In any case, this is not the first time the Sea of Azov has become a cockpit of conflict between Russia and Ukraine. In Soviet times, it was viewed as that country’s internal body of water not subject to international law; but when the Union of Soviet Socialist Republics (USSR) disintegrated, both Kyiv and Moscow made claims to it. That led to a 2003 agreement, which, in the opinion of some analysts, left the sea in a legal limbo and is, today, prompting some in Ukraine to argue that Kyiv should rely not on that accord but on the United Nations Convention on the Law of the Sea (UNCLOS) agreement both Russia and Ukraine have ratified (Versia, August 19, 2018). Were Kyiv to make such a claim in an international arbitrage court, Moscow would certainly respond by suggesting that the Ukrainian side was violating its own 2003 agreement, a likelihood that may have restrained some in the West from expressing more support (Gordon, July 11, 2018; Krym Realii, September 3, 2018).

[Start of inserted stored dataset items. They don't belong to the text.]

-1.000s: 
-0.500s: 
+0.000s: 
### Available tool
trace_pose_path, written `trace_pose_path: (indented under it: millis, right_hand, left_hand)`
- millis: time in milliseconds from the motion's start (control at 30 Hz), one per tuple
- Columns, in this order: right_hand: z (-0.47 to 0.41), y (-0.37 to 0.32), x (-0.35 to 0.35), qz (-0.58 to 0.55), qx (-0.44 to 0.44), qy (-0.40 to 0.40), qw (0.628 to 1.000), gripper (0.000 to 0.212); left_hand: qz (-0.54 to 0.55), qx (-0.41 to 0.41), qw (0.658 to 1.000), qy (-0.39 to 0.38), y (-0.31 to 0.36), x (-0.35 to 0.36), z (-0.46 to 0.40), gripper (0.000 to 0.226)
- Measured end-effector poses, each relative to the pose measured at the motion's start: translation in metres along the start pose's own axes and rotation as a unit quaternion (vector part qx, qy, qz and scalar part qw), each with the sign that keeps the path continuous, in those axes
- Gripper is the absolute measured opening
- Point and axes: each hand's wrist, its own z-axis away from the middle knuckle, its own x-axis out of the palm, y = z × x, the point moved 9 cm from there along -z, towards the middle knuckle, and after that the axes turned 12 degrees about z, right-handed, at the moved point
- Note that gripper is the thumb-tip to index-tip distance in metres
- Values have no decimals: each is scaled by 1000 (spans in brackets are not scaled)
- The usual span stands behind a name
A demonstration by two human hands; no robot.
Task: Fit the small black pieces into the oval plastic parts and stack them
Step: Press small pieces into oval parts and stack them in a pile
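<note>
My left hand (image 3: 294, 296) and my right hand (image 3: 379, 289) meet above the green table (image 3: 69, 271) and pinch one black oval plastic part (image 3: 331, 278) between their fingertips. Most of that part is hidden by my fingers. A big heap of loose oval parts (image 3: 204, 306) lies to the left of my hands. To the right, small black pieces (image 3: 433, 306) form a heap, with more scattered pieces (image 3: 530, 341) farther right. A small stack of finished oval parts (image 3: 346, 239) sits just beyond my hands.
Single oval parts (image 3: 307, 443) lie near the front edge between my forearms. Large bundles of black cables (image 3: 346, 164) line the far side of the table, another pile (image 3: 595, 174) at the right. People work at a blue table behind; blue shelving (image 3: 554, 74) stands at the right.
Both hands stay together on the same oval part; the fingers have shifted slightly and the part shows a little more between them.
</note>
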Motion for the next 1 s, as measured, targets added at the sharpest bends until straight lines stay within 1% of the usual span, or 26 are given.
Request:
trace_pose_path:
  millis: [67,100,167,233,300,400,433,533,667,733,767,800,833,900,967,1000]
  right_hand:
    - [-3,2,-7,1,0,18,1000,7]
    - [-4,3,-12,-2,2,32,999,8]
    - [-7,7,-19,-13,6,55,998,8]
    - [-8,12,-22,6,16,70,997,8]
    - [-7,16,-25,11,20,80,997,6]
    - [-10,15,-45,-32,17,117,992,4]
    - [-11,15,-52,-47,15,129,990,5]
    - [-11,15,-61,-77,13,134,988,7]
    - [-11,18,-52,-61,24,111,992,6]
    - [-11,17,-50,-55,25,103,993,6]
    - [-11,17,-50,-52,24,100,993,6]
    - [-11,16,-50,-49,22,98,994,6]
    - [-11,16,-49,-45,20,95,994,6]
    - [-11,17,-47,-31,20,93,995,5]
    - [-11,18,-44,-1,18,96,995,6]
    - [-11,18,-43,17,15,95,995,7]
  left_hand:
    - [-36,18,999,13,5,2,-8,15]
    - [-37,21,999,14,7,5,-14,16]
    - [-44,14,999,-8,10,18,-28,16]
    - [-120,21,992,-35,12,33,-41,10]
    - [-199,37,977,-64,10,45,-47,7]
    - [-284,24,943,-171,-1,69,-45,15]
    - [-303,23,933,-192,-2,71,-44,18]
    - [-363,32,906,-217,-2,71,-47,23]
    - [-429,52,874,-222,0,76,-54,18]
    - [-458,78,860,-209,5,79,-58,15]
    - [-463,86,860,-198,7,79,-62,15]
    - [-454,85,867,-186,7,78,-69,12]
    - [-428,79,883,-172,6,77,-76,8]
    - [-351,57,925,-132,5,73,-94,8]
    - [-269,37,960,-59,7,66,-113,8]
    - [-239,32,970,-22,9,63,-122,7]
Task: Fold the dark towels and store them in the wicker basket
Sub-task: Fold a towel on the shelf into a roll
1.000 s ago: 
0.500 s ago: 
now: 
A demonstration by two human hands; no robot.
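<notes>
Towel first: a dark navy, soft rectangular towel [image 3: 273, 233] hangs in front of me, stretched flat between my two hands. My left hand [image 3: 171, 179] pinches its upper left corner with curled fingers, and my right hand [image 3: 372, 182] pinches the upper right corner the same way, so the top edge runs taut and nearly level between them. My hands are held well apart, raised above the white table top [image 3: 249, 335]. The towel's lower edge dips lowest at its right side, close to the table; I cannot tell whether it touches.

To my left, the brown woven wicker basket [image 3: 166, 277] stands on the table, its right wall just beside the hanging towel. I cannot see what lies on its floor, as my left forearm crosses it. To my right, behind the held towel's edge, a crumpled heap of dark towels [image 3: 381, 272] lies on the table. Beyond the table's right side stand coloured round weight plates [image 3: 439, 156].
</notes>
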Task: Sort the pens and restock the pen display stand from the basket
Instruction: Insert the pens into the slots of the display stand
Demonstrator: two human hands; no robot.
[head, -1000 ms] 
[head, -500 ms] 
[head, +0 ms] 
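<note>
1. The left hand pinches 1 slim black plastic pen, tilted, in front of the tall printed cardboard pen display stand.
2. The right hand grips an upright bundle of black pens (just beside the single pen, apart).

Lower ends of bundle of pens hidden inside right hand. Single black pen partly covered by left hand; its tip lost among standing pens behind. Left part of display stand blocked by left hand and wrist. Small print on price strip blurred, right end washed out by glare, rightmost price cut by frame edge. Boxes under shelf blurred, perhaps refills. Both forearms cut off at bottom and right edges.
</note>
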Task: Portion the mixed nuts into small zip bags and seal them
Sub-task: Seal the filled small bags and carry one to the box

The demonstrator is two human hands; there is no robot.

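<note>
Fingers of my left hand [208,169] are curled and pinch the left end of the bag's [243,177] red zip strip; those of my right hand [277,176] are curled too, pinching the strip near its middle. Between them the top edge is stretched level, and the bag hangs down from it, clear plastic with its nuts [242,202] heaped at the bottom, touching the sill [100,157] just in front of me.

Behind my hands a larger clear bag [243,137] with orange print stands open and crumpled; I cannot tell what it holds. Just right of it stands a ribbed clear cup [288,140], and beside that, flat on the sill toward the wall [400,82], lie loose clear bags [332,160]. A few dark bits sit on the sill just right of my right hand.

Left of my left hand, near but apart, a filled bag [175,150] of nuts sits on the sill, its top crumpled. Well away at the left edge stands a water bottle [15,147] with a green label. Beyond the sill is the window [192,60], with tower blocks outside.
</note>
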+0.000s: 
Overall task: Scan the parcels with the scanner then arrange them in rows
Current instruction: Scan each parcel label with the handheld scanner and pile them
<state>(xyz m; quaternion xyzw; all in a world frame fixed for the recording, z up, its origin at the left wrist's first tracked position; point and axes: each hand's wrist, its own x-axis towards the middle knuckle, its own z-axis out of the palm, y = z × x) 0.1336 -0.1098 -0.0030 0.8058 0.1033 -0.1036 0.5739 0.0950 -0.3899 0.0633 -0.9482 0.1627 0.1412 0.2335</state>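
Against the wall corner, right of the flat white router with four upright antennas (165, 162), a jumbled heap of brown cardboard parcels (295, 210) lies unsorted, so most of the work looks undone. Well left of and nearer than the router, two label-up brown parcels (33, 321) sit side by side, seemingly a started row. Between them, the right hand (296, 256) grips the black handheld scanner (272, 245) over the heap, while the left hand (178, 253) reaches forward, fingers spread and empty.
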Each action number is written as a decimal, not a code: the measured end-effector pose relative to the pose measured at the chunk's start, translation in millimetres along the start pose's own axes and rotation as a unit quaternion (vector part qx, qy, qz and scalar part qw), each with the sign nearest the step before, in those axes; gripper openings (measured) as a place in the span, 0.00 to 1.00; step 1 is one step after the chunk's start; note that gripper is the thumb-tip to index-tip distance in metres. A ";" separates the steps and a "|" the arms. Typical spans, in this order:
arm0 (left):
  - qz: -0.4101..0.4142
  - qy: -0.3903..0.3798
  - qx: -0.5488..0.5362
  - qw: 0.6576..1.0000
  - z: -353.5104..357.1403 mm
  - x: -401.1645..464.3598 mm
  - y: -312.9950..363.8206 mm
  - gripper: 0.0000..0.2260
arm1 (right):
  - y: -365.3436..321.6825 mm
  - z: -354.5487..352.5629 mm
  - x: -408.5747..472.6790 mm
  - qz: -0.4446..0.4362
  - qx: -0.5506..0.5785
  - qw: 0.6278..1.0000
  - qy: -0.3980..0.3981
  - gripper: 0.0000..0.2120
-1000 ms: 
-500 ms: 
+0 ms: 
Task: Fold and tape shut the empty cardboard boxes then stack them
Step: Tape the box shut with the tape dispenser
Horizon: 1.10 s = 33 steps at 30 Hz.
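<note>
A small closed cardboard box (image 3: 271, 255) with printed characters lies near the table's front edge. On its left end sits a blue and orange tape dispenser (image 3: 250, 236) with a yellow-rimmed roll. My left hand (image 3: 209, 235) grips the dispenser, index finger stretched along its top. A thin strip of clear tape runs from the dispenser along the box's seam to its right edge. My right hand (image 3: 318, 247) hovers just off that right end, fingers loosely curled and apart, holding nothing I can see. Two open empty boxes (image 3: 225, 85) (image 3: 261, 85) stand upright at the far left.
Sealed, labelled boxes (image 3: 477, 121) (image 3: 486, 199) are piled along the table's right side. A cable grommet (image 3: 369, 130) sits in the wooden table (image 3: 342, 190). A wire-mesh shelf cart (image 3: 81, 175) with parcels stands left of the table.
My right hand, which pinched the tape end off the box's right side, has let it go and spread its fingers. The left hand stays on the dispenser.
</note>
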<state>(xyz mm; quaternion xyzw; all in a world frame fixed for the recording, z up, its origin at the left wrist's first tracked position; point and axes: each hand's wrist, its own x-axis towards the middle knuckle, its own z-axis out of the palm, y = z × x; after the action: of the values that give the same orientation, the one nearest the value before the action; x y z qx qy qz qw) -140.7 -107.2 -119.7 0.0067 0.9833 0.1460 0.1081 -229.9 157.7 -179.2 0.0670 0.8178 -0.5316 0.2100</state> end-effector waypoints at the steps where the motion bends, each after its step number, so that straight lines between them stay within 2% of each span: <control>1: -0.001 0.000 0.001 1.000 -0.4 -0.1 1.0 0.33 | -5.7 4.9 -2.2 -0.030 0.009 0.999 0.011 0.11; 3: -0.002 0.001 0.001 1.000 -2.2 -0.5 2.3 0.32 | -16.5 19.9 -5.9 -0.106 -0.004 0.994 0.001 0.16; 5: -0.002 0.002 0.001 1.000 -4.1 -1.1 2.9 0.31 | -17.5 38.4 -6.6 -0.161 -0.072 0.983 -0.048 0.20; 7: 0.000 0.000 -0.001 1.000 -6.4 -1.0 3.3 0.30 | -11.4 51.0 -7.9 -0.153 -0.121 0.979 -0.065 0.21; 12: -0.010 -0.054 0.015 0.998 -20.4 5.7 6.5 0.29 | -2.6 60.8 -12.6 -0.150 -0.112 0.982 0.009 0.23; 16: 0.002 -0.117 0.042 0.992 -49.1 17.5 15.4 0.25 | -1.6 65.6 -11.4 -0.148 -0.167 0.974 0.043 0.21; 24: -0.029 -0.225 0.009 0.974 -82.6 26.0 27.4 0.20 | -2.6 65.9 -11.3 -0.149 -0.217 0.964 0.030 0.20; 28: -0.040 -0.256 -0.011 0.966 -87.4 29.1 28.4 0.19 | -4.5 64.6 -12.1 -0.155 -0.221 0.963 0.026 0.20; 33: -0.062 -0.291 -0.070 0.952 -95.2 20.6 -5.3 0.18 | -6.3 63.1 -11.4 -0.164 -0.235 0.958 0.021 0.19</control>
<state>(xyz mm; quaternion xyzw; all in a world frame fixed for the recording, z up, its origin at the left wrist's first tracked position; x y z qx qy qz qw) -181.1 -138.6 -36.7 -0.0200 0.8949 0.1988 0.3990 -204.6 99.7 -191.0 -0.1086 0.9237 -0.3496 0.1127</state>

At various times since it occupied Ukraine’s Crimean Peninsula in 2014, Russia has sought to take full control of the Sea of Azov or at least put itself in a position to block Ukrainian shipping or the entrance of any third-party vessels into that body of water. In the summer of 2018, for example, as it has now done again, Russia introduced vessels from its Caspian Flotilla into the Sea of Azov (see EDM, May 31, 2018; Nezavisimaya Gazeta, June 5, 2018). After doing so, Moscow stopped 148 ships supposedly for “inspection” and even attacked three small Ukrainian naval vessels trying to pass through the Kerch Strait (see EDM, March 20, 2019; Interfax, July 16, 2018). But in the months that followed, Russia backed away from such offensive and illegal actions and withdrew its Caspian Flotilla ships back to their home area.
Over the next two years, Russia nonetheless continued to assert its power to control access to the Sea of Azov by carrying out inspections that delayed shipping to Ukrainian ports and discouraged international companies from using them. Moreover, Moscow at various points declared expansive exclusion zones in the theater in the name of Russian military exercises (see EDM, January 23, 2020 and January 14, 2021). The current situation is especially worrisome for three main reasons. First, the Caspian Flotilla ships are back. Second, the FSB vessels that had been in the Sea of Azov are now acting in direct support of Russia’s Black Sea Fleet (Svobodnaya Pressa, April 19). And third, what Moscow is doing in the Sea of Azov could provide direct support to a land invasion. As a result, these latest Russian actions in a body of water relatively few have focused on demand both greater attention and a tougher response from the West.